Web: Add workaround for minified Reddit URLs

2025-04-25 12:31:04 -05:00 · 2024-10-14 08:34:51 +02:00 · 2024-10-14 08:34:51 +02:00 · b13ebebc83
commit b13ebebc83
parent 2aa1f916b0
2 changed files with 38 additions and 10 deletions
--- a/plugins/Web/plugin.py
+++ b/plugins/Web/plugin.py
@ -150,22 +150,47 @@ class Web(callbacks.PluginRegexp):
    def getTitle(self, irc, url, raiseErrors, msg):
        size = conf.supybot.protocols.http.peekSize()

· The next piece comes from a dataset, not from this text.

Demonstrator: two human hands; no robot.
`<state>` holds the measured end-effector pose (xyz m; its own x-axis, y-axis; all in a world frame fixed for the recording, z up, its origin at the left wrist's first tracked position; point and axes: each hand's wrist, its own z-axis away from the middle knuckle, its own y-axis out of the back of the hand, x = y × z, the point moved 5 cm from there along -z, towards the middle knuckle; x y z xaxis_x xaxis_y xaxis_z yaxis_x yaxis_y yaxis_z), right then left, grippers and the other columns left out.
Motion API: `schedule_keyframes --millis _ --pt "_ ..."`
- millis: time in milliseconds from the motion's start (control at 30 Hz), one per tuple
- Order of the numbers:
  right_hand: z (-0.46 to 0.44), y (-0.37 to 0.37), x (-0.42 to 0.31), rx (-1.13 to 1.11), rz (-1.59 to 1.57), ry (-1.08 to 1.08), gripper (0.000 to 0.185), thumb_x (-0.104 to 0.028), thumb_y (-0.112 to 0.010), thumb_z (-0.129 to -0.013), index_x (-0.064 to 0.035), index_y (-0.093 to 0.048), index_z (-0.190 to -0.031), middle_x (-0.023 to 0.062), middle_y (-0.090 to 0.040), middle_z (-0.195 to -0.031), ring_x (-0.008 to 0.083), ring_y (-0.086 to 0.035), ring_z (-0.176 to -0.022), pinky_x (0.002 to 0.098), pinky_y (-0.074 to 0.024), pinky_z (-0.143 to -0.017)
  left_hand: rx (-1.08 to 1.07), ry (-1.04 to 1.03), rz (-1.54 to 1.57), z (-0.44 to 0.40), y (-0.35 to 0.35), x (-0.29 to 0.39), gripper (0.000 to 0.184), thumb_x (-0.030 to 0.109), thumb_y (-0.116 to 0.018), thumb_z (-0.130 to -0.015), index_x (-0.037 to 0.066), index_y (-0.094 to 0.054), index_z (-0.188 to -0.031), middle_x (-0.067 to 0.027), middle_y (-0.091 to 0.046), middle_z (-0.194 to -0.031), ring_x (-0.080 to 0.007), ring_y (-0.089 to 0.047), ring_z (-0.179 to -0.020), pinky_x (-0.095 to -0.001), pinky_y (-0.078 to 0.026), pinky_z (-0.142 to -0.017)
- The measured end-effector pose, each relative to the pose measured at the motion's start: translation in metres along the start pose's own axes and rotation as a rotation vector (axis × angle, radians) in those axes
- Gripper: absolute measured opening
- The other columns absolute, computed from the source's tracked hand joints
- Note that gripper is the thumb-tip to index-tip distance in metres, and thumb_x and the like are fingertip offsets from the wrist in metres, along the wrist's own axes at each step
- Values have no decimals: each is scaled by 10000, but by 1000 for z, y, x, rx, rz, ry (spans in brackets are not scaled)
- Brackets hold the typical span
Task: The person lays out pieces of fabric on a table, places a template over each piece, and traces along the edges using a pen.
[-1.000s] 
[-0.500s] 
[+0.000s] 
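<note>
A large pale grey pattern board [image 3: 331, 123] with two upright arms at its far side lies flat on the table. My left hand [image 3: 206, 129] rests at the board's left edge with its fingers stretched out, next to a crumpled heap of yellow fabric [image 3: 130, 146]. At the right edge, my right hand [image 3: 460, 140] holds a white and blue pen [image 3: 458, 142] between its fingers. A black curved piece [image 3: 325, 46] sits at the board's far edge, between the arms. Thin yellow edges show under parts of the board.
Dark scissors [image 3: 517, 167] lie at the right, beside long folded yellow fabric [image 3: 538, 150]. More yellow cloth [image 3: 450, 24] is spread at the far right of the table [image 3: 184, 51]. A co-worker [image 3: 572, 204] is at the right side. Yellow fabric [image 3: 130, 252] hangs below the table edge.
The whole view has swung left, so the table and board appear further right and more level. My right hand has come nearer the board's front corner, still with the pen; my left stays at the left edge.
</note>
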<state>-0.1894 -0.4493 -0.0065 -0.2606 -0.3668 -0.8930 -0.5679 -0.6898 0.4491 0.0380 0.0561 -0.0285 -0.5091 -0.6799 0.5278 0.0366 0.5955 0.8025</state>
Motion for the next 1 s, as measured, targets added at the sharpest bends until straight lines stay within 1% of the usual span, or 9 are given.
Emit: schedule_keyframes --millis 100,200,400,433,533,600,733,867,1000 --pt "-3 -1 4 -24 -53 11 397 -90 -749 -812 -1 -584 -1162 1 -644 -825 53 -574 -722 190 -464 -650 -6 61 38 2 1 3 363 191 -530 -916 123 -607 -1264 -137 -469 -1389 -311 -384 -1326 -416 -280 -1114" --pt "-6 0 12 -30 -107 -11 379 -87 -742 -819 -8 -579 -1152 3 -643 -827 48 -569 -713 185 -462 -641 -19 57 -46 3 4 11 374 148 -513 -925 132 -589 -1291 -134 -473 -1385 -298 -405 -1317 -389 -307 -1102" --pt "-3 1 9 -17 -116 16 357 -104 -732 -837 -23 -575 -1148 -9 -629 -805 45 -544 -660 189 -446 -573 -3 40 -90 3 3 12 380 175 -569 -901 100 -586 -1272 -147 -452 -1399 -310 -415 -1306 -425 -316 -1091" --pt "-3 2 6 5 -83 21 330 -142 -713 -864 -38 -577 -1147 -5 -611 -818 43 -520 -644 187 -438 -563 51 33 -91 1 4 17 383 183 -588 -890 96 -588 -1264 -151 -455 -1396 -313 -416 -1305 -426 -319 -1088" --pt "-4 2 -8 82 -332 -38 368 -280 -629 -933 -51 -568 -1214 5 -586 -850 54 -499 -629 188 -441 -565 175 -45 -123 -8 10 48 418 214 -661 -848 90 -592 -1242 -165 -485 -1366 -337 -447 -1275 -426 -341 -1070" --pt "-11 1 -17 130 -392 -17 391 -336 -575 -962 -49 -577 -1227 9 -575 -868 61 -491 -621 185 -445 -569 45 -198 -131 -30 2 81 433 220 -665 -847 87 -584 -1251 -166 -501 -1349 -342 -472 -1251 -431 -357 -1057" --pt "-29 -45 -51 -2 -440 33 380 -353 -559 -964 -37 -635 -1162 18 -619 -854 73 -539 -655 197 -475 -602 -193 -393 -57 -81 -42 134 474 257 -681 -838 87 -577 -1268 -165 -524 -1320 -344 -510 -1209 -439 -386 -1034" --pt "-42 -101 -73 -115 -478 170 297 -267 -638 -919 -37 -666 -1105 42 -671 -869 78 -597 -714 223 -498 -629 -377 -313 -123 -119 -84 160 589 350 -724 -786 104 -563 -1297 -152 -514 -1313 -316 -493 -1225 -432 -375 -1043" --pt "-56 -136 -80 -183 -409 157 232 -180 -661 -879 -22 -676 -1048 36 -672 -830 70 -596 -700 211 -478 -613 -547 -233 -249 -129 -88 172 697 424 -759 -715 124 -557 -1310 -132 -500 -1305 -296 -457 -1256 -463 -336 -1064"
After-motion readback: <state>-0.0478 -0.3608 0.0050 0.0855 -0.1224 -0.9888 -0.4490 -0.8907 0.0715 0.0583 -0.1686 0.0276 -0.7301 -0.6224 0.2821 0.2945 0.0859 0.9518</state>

-        parsed_url = utils.web.urlparse(url)
-        if parsed_url.netloc in ('youtube.com', 'youtu.be') \
-                or parsed_url.netloc.endswith(('.youtube.com')):
-            # there is a lot of Javascript before the <title>
-            size = max(819200, size)
-        if parsed_url.netloc in ('reddit.com', 'www.reddit.com', 'new.reddit.com'):
-            # Since 2022-03, New Reddit has 'Reddit - Dive into anything' as
-            # <title> on every page.
-            parsed_url = parsed_url._replace(netloc='old.reddit.com')
-            url = utils.web.urlunparse(parsed_url)
+        def url_workaround(url):
+            """Returns a new URL that should be the target of a new request,
+            or None if the request is fine as it is.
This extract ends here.